■ **Aim of the exercise**
Copy out each line of the material in which the word "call" can be found.

■ **Data to examine**
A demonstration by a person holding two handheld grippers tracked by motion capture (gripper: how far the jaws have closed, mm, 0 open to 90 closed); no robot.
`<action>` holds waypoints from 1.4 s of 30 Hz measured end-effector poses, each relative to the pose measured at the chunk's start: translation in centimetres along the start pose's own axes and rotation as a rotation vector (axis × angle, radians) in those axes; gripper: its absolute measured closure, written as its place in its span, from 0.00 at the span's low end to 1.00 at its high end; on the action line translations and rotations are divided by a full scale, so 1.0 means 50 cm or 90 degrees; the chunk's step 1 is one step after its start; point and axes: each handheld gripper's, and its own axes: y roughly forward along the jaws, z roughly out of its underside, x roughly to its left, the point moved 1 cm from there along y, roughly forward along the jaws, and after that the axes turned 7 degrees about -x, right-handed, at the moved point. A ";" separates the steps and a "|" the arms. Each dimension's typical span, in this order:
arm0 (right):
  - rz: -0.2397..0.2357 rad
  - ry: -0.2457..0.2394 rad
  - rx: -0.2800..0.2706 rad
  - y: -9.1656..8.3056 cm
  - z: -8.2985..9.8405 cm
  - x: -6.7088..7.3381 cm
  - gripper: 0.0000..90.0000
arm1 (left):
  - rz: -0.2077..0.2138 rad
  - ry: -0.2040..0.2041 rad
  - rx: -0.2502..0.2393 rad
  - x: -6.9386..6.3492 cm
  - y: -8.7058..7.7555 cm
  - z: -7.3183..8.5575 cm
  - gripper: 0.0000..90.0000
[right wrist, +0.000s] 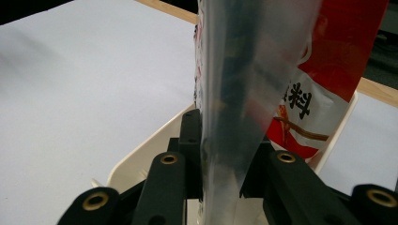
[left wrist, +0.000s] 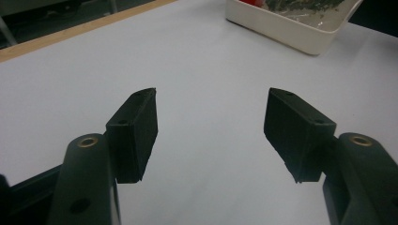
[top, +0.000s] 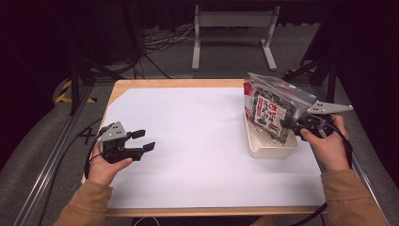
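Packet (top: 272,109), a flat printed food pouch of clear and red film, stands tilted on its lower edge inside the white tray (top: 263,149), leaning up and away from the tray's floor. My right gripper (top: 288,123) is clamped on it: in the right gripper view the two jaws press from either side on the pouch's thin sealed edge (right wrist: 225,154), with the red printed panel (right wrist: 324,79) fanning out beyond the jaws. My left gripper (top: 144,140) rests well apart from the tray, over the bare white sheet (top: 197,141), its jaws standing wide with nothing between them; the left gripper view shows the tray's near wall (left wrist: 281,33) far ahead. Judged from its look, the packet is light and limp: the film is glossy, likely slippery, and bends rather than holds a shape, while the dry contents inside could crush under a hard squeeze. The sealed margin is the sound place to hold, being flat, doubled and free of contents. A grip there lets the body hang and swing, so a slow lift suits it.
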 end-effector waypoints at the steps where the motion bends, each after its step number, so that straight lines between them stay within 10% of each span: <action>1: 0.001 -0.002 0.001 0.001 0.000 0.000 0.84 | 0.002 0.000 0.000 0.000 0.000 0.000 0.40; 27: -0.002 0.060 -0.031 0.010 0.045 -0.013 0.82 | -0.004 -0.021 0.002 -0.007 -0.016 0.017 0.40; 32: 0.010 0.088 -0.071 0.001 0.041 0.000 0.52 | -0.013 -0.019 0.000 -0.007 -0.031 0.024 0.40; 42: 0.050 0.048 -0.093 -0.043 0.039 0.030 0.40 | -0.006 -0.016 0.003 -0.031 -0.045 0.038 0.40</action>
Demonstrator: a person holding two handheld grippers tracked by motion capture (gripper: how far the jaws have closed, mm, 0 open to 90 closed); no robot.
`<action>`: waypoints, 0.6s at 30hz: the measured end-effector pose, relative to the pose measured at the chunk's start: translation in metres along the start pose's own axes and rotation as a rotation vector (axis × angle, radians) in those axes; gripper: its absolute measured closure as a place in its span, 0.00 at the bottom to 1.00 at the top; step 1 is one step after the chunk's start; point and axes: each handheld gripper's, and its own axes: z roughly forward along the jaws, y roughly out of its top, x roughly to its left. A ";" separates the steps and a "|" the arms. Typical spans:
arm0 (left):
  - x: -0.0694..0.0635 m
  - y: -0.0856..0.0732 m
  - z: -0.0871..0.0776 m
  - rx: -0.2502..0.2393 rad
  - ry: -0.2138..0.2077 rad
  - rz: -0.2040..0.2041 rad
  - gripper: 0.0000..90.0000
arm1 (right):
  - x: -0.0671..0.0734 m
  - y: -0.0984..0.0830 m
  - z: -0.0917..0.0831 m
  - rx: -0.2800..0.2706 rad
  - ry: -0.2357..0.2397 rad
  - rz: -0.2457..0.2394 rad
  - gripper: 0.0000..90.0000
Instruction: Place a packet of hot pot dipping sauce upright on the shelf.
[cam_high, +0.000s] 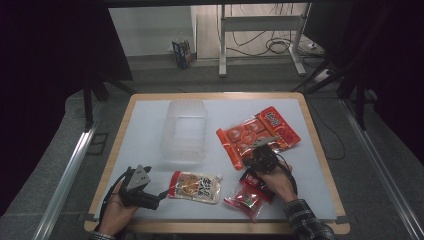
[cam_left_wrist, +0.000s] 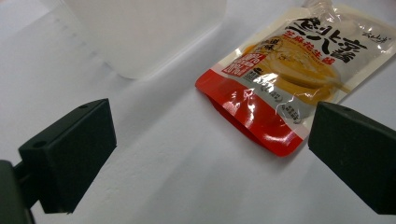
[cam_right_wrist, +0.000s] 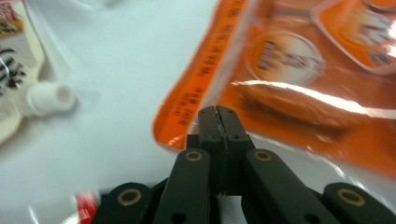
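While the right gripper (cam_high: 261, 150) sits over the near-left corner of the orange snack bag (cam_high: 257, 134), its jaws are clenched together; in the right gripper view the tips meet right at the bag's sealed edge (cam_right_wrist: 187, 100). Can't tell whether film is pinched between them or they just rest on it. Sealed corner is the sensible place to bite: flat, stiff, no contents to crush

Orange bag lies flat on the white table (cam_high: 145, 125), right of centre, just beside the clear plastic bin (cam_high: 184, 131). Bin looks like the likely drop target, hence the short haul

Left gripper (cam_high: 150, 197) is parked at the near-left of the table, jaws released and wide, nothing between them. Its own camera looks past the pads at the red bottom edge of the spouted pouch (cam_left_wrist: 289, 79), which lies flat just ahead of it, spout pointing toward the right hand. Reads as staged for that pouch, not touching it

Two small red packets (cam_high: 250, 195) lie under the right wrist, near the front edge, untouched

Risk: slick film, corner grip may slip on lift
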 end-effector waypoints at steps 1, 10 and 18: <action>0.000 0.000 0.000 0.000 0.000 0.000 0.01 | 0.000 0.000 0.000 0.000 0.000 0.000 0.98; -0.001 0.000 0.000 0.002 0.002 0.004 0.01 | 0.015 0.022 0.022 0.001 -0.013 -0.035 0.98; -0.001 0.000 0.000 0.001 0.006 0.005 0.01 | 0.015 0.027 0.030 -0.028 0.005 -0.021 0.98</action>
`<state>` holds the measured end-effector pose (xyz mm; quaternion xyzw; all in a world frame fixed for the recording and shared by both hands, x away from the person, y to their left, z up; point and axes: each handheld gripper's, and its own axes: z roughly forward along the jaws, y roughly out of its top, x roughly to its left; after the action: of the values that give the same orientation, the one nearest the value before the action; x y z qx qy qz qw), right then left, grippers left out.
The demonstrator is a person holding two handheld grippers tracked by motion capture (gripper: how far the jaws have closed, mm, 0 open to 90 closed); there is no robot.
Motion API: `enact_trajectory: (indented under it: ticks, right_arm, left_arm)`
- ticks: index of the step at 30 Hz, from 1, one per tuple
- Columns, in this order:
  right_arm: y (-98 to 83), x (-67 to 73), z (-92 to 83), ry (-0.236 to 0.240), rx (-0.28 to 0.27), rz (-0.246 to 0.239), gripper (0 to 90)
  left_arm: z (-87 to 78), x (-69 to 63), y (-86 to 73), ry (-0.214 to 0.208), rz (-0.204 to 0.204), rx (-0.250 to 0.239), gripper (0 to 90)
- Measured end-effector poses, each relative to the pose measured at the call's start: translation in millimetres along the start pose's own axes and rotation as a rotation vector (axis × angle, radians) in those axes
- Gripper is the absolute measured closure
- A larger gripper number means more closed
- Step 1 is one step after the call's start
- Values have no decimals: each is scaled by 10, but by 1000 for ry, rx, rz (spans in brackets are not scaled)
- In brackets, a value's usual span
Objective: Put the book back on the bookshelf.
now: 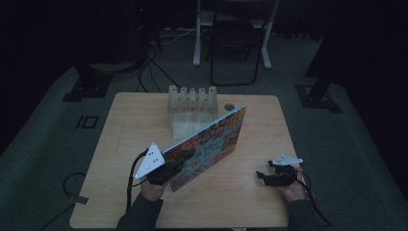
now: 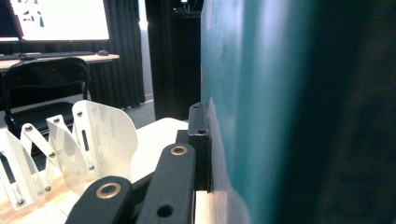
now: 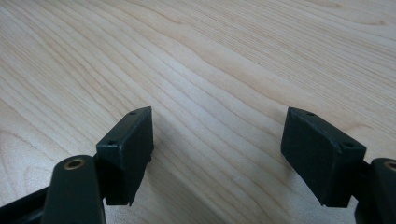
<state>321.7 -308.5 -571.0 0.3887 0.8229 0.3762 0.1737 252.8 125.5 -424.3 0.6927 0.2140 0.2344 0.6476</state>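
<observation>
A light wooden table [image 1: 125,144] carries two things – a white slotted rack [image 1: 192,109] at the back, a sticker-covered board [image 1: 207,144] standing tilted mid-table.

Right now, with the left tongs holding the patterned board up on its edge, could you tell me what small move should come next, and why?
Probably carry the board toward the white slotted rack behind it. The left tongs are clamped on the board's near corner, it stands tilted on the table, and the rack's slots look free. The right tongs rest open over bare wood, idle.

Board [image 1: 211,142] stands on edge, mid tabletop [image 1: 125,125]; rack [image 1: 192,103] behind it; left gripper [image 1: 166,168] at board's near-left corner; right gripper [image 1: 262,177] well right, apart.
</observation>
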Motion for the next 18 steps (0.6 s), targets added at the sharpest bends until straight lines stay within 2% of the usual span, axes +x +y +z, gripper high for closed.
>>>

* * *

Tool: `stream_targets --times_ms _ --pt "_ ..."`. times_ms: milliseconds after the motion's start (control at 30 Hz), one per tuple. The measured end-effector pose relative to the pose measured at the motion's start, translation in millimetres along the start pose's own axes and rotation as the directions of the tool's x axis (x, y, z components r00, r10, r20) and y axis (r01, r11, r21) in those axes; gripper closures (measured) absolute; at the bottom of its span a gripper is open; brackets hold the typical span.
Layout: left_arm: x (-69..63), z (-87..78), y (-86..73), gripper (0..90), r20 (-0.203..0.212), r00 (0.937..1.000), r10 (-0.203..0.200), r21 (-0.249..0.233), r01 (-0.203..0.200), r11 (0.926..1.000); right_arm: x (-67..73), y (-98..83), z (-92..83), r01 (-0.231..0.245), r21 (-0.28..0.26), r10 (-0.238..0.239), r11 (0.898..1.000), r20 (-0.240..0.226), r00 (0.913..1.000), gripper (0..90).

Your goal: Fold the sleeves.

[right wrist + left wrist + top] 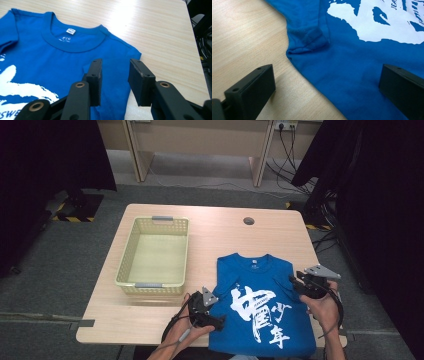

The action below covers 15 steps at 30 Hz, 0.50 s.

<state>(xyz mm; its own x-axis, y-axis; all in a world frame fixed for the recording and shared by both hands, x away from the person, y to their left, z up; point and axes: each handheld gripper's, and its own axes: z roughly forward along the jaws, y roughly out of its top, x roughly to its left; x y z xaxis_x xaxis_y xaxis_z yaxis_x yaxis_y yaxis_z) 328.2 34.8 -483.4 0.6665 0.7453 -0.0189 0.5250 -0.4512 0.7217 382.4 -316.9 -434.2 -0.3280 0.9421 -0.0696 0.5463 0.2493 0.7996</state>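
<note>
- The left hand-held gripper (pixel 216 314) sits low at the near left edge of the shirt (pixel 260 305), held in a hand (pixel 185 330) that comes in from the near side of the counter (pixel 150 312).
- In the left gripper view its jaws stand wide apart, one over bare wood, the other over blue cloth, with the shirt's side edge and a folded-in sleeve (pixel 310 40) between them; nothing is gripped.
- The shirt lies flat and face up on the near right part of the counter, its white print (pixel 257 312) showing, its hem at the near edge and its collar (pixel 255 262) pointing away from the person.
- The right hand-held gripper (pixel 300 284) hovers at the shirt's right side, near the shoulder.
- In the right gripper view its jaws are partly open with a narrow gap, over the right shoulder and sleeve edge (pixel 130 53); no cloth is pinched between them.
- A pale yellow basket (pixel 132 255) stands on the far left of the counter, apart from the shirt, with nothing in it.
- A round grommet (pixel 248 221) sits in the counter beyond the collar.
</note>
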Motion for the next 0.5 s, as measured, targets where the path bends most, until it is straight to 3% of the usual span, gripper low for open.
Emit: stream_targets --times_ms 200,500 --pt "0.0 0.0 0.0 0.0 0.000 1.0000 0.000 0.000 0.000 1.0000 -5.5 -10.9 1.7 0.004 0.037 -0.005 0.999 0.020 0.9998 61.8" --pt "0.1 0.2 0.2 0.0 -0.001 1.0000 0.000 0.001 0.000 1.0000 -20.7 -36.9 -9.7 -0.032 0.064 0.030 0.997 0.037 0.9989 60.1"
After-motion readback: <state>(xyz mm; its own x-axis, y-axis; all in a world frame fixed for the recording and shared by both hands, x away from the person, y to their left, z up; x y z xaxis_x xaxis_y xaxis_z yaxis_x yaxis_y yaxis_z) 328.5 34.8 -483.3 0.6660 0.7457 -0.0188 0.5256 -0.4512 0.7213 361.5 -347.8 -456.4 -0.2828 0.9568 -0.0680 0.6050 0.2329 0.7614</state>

■ **Expected answer**
- Measured end-effector poses, each relative to the pose measured at the call's start: translation in millimetres along the start pose's own axes and rotation as a rotation vector (axis × angle, radians) in those axes
- Step 1 is one step after the call's start

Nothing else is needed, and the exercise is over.